▶ _TASK PROMPT_
Since the records include pictures, leave those out while you reproduce exactly and only the lines from the one containing "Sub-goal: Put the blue" through the one containing "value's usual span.", inclusive.

(SUPPLIED RECORDS begins)

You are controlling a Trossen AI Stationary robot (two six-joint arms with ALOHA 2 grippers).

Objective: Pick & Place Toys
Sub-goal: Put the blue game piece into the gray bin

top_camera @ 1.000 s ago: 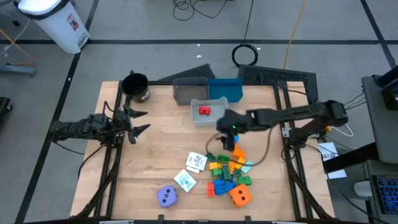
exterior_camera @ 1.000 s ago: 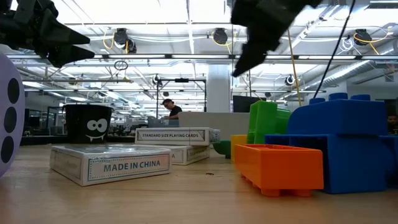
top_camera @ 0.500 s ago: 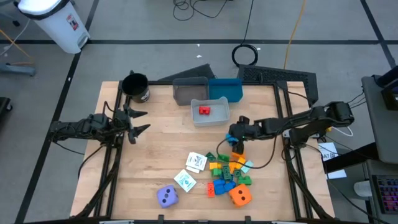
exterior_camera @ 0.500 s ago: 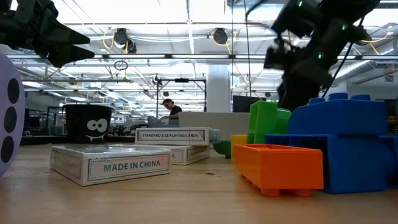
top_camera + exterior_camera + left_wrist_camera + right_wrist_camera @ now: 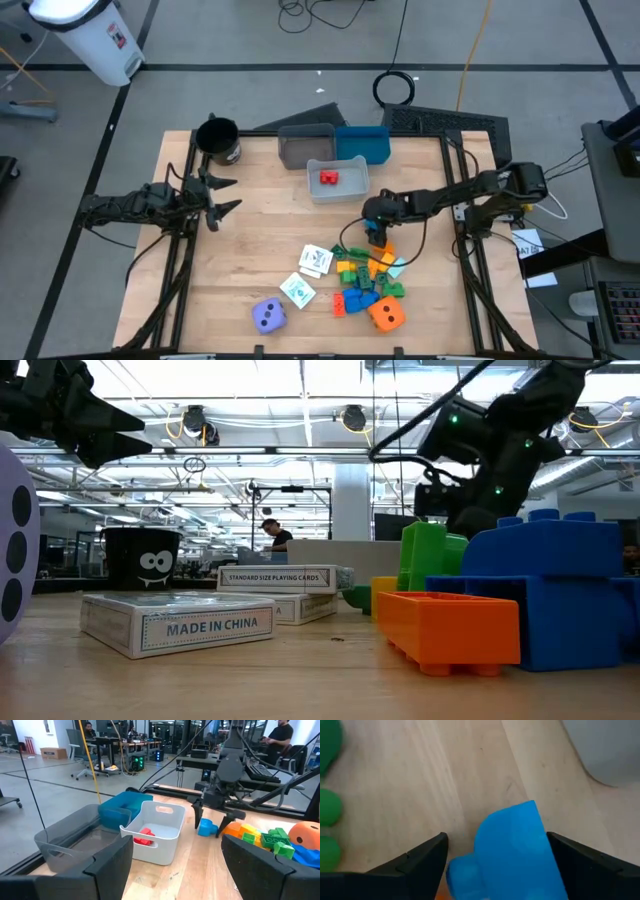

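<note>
Wooden bench carries a heap of toy blocks near its front edge. At the heap's back edge, the right gripper hangs low, fingers spread around a blue block. Left gripper waits, fingers spread, at the left edge

The right gripper has come down from up near the white bin to the top of the block pile, at about its 12 o'clock, and its fingers now stand wide around a blue block
</note>
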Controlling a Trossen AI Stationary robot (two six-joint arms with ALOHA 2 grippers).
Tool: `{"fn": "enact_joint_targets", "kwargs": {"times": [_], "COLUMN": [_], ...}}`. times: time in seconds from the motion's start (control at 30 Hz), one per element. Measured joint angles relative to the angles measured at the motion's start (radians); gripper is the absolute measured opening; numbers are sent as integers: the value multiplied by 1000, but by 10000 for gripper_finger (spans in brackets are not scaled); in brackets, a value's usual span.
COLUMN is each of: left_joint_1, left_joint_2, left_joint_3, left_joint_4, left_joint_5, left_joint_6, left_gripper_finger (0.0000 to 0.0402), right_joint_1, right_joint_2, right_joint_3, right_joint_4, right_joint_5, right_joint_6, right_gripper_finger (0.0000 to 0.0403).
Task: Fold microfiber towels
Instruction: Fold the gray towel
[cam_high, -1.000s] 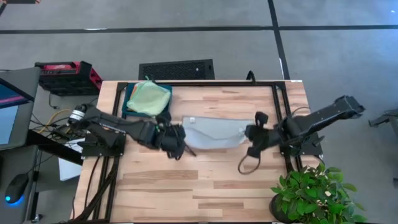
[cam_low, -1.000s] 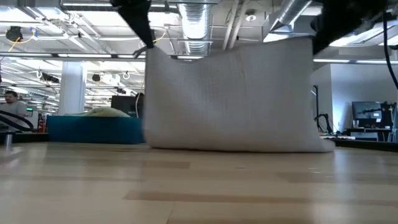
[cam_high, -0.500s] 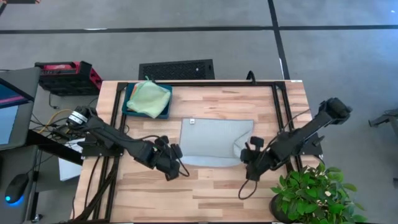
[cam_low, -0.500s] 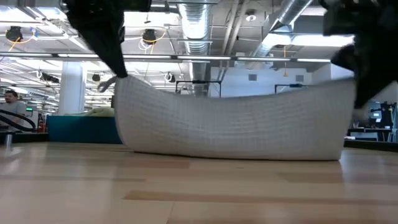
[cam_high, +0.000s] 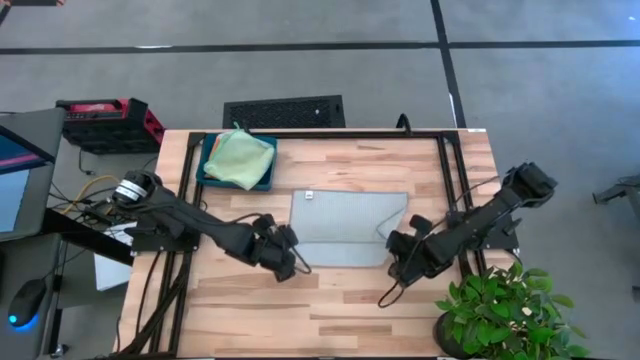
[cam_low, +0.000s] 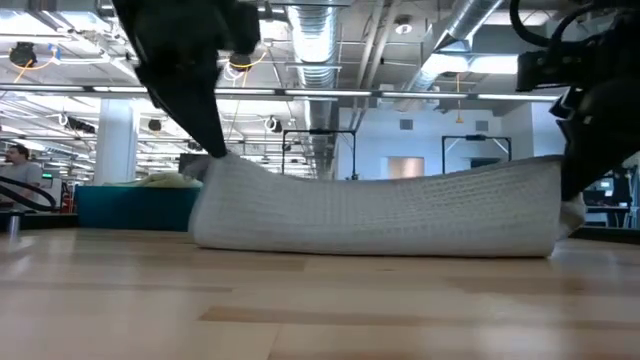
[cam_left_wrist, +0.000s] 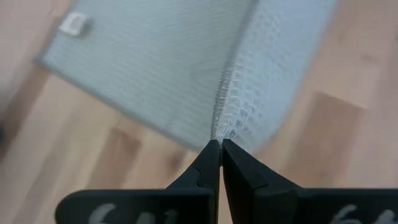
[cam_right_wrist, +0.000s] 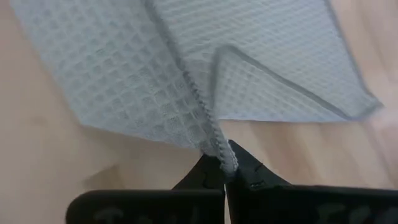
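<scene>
Grippers, left gripper (cam_high: 291, 262) and right gripper (cam_high: 399, 262), both pinching grey towel (cam_high: 345, 228) corners (thin holds); uneven lowering could skew the fold.

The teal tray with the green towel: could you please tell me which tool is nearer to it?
Left. The left tool sits nearer the tray; the right tool is across the grey towel, farther off.

My right gripper (cam_right_wrist: 224, 167) pinched tight on hemmed corner of pale grey towel (cam_right_wrist: 186, 68). Waffle weave visible. Cloth doubled over near pinch, remainder spread flat on wooden table (cam_right_wrist: 50, 168).
</scene>
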Motion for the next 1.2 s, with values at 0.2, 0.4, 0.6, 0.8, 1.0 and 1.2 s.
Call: {"fn": "enact_joint_targets", "kwargs": {"times": [0.2,0.4,0.6,0.8,1.0,1.2], "left_joint_1": [84,173,250,310,363,407], "left_joint_2": [24,48,88,127,129,129], "left_joint_3": [-1,3,4,5,4,4], "left_joint_4": [-17,10,30,70,93,147], "left_joint_5": [-109,-177,-181,-197,-212,-122], "left_joint_6": [0,54,125,173,222,277], "left_gripper_finger": [0,0,0,0,0,0], "right_joint_1": [-65,-159,-256,-340,-404,-437], "right_joint_2": [3,9,9,9,9,9], "right_joint_3": [0,0,0,-1,-2,-2], "right_joint_4": [-71,-109,-123,-123,-122,-120], "right_joint_5": [27,82,137,180,184,177], "right_joint_6": [21,-10,-85,-139,-183,-192], "right_gripper_finger": [14,12,14,11,15,17]}}
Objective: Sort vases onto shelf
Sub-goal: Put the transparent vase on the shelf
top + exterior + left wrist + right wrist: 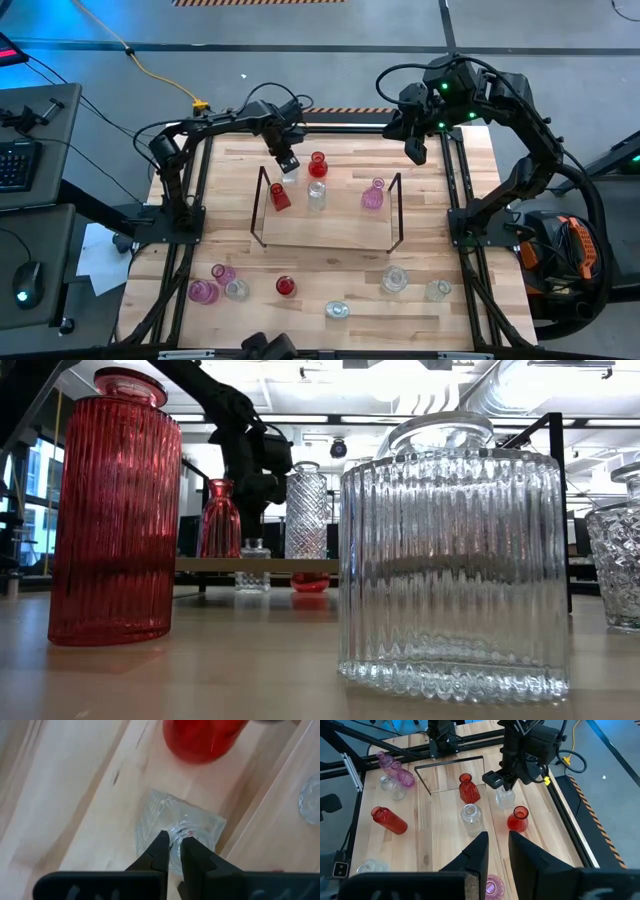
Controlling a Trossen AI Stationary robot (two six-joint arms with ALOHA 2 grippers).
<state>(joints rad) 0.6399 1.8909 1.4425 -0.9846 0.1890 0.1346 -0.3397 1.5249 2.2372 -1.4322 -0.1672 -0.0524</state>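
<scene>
Two arms reach over the table: the left gripper [288, 163] is clamped on the neck of a small clear square bottle [179, 825] standing just behind the shelf [325, 228], beside a red vase [318, 164]. The right gripper [415, 152] hangs over the table's back right, fingers slightly apart, empty.

The work surface is a light wooden table [330, 285] edged by a black metal frame [458, 180]. It stands on a grey floor [300, 30], across which a yellow cable [160, 78] runs to a yellow plug [200, 103]. To one side is a dark desk [35, 150] bearing a black keyboard [15, 165], and a lower surface nearby holds a computer mouse [27, 283]. White paper sheets [100, 258] lie on the floor beside the table. Seen level across the table, the ceiling carries pale ducts [545, 390] and strip lights [570, 365].
</scene>
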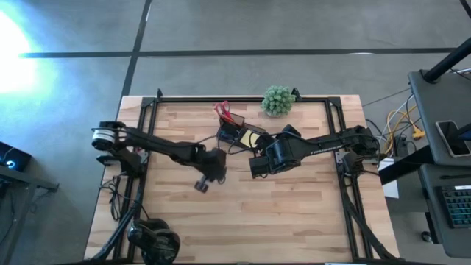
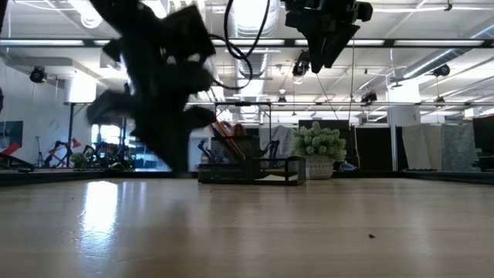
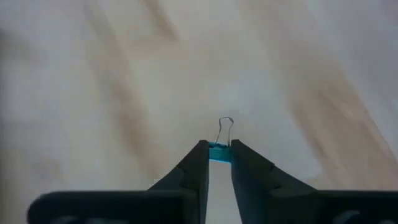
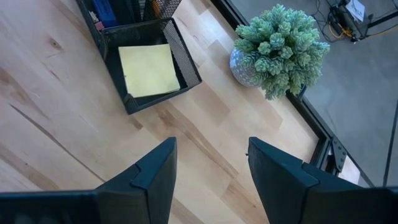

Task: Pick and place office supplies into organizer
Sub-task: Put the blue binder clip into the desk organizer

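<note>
The small blue binder clip (image 3: 219, 153) sits pinched between the left tool (image 3: 219, 163) fingers, low over the bare worktop (image 3: 93, 93), apart from the organizer (image 1: 237, 135). It is probably light, stiff and slippery; grip the body, not the wire loop. The right tool (image 4: 211, 180) is spread, empty. No writing is readable.

i see the organizer (image 1: 237, 135) toward the far middle of the table (image 1: 294, 213), with the scissors (image 1: 223, 112) standing in its far-left end and the sticky-note pad (image 4: 149, 70) lying in an open compartment. the plant (image 1: 277, 100) sits at the far edge, just right of the organizer. my left gripper (image 3: 219, 163) is in front of the organizer, its fingers pinching a small binder clip (image 3: 219, 151) above the table. my right gripper (image 4: 211, 165) hangs just right of the organizer, above the table.
</note>
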You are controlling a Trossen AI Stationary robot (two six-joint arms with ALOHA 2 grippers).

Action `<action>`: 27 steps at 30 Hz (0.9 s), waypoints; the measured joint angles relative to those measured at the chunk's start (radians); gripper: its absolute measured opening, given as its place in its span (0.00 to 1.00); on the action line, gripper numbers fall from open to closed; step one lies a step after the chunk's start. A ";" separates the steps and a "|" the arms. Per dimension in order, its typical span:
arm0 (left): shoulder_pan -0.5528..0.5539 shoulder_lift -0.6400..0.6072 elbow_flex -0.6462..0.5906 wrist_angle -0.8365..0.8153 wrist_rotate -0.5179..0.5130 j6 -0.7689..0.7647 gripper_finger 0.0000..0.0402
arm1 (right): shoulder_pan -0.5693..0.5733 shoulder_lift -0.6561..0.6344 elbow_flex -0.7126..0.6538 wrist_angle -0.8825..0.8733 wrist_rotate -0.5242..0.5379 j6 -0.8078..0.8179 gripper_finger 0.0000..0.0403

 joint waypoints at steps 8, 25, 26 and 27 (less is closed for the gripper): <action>0.056 -0.088 0.068 0.036 -0.342 0.001 0.09 | 0.000 0.000 0.000 -0.001 0.000 0.000 0.46; 0.374 -0.063 0.034 0.229 -0.242 -0.131 0.09 | 0.000 0.000 0.000 0.001 0.000 0.007 0.46; 0.376 -0.062 0.031 0.233 -0.241 -0.131 0.09 | 0.000 0.000 0.000 0.001 0.000 0.007 0.46; 0.380 -0.051 0.031 0.243 -0.237 -0.131 0.09 | 0.000 0.000 0.000 0.001 0.000 0.007 0.46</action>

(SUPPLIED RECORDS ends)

▶ _YOUR SOLUTION_
Sub-goal: Put the blue game piece into the gray bin

top_camera @ 1.000 s ago: 
exterior_camera @ 1.000 s ago: 
top_camera @ 0.500 s ago: 
exterior_camera @ 0.500 s ago: 
top_camera + exterior_camera + left_wrist_camera + right_wrist_camera @ now: 

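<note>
Wooden bench carries a heap of toy blocks near its front edge. At the heap's back edge, the right gripper hangs low, fingers spread around a blue block. Left gripper waits, fingers spread, at the left edge

The right gripper has come down from up near the white bin to the top of the block pile, at about its 12 o'clock, and its fingers now stand wide around a blue block
</note>
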Controlling a Trossen AI Stationary robot (two six-joint arms with ALOHA 2 grippers).
Tool: `{"fn": "enact_joint_targets", "kwargs": {"times": [_], "COLUMN": [_], ...}}`. times: time in seconds from the motion's start (control at 30 Hz), one per element. Measured joint angles relative to the angles measured at the motion's start (radians); gripper is the absolute measured opening; numbers are sent as integers: the value multiplied by 1000, but by 10000 for gripper_finger (spans in brackets are not scaled); in brackets, a value's usual span.

Nothing else belongs to this answer.